*Exercise goal*: In the data below, find the line containing "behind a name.", then set down that line and every later line up to and including the line containing "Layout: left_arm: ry", exactly.

*The input*:
══════════
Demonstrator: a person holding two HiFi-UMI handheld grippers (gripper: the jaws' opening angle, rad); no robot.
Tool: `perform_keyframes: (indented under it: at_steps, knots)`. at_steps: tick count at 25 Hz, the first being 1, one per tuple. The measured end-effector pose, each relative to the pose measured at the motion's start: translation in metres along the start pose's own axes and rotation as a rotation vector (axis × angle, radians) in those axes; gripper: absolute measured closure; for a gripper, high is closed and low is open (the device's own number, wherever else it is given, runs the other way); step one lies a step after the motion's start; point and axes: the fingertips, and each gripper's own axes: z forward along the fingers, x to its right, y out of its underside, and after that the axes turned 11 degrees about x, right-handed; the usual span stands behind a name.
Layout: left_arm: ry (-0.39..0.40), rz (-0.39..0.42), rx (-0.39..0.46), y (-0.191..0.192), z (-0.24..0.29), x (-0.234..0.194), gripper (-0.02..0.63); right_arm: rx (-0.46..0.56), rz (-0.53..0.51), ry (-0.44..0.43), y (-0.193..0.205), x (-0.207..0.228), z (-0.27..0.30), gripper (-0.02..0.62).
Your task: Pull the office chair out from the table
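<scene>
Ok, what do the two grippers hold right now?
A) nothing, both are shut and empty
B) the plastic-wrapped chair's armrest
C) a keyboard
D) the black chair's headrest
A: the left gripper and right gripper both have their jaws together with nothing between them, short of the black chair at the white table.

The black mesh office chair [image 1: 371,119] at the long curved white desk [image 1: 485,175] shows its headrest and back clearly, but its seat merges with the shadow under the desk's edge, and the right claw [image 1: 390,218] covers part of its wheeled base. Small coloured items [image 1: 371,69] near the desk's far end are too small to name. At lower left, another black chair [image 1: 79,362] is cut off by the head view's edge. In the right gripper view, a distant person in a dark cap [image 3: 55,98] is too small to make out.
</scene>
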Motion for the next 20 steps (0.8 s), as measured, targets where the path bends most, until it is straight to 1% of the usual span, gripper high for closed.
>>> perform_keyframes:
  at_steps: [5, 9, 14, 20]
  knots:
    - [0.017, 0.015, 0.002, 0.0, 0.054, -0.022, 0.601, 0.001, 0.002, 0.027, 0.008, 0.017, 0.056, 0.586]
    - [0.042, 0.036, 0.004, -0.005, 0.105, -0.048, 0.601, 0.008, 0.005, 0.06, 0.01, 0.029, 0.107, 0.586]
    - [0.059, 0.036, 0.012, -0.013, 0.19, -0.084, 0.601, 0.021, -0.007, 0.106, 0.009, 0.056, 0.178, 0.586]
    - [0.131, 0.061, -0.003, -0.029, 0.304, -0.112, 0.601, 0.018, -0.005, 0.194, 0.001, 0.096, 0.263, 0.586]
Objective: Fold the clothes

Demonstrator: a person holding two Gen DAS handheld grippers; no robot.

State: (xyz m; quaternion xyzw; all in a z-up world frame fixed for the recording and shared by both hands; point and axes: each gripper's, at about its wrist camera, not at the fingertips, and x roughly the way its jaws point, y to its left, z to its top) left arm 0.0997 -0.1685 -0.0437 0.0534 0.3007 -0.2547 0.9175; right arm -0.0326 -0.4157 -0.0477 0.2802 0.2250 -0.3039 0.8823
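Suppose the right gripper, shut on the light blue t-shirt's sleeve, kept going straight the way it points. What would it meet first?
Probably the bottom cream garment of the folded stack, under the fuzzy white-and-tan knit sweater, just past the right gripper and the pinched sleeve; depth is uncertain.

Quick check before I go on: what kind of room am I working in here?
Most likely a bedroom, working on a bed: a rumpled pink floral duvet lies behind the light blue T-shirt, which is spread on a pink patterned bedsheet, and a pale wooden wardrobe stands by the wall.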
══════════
*Reply*:
Tool: `perform_keyframes: (indented under it: at_steps, knots)`. at_steps: tick count at 25 Hz, the first being 1, one per tuple. The measured end-effector pose, each relative to the pose measured at the motion's start: translation in metres along the start pose's own axes and rotation as a rotation vector (axis × angle, radians) in those axes; gripper: absolute measured closure; for a gripper, high is closed and low is open (the device's own number, wherever else it is given, runs the other way); step one lies a step after the motion's start; point and axes: the fingertips, and each gripper's own axes: z forward along the fingers, x to its right, y out of its underside, and after that the axes turned 11 degrees about x, right-handed; the usual span stands behind a name.
Layout: left_arm: ry (-0.39..0.40), rz (-0.39..0.42), rx (-0.39..0.46), y (-0.191..0.192), z (-0.24..0.29), x (-0.234..0.194), gripper (-0.02..0.63); right_arm: rx (-0.46..0.56), rz (-0.53..0.51), ry (-0.44..0.43), y (-0.193..0.205), x (-0.207..0.228), z (-0.27..0.30), gripper (-0.02..0.62).

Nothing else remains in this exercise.